= Beginning of Section =

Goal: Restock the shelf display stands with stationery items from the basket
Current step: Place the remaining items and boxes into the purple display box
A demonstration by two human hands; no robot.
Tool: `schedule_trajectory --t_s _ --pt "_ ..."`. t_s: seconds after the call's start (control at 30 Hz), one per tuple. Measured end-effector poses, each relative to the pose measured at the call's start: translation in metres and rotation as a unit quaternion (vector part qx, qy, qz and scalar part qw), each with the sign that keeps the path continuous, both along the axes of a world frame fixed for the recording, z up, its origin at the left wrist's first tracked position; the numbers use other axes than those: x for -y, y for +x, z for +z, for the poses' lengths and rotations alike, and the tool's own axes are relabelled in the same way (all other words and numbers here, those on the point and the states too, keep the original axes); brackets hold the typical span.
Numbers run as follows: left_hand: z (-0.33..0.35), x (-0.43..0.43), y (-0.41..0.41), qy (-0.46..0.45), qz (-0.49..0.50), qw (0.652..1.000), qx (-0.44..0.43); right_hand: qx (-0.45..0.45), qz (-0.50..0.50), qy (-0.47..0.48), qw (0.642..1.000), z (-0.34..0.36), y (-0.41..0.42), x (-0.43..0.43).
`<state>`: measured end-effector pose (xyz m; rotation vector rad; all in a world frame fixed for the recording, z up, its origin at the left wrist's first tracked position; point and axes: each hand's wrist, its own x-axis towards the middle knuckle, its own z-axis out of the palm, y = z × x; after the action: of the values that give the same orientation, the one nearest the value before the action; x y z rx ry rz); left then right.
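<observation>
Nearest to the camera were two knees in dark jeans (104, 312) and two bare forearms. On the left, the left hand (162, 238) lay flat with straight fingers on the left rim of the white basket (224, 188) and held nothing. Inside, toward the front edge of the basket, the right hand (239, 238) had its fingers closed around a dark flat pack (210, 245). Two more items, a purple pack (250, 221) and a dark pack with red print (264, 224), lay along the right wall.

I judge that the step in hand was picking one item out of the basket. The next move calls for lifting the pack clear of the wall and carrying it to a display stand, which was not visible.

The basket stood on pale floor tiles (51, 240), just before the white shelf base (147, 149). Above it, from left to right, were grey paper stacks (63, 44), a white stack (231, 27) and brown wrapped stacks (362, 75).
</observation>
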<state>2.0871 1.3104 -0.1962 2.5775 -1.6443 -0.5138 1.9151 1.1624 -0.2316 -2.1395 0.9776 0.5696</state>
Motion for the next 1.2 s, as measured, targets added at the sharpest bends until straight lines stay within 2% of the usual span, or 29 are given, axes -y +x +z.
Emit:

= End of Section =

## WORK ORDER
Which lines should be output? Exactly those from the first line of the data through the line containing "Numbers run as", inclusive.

## PROBLEM SOLUTION
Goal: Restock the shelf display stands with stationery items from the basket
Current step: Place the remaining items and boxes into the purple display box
A demonstration by two human hands; no robot.
Tool: `schedule_trajectory --t_s _ --pt "_ ..."`. t_s: seconds after the call's start (control at 30 Hz), one per tuple. Measured end-effector poses, each relative to the pose measured at the call's start: translation in metres and rotation as a unit quaternion (vector part qx, qy, qz and scalar part qw), each with the sign that keeps the path continuous, both along the axes of a world frame fixed for the recording, z up, its origin at the left wrist's first tracked position; the numbers use other axes than those: x for -y, y for +x, z for +z, for the poses' lengths and rotations alike, and the tool's own axes are relabelled in the same way (all other words and numbers here, those on the point and the states too, keep the original axes); brackets hold the typical span.
Numbers run as follows: left_hand: z (-0.33..0.35), x (-0.43..0.43), y (-0.41..0.41), qy (-0.46..0.45), qz (-0.49..0.50), qw (0.652..1.000), qx (-0.44..0.43); right_hand: qx (-0.45..0.45), qz (-0.50..0.50), qy (-0.47..0.48), qw (0.642..1.000), z (-0.34..0.36), y (-0.41..0.42), x (-0.43..0.43).

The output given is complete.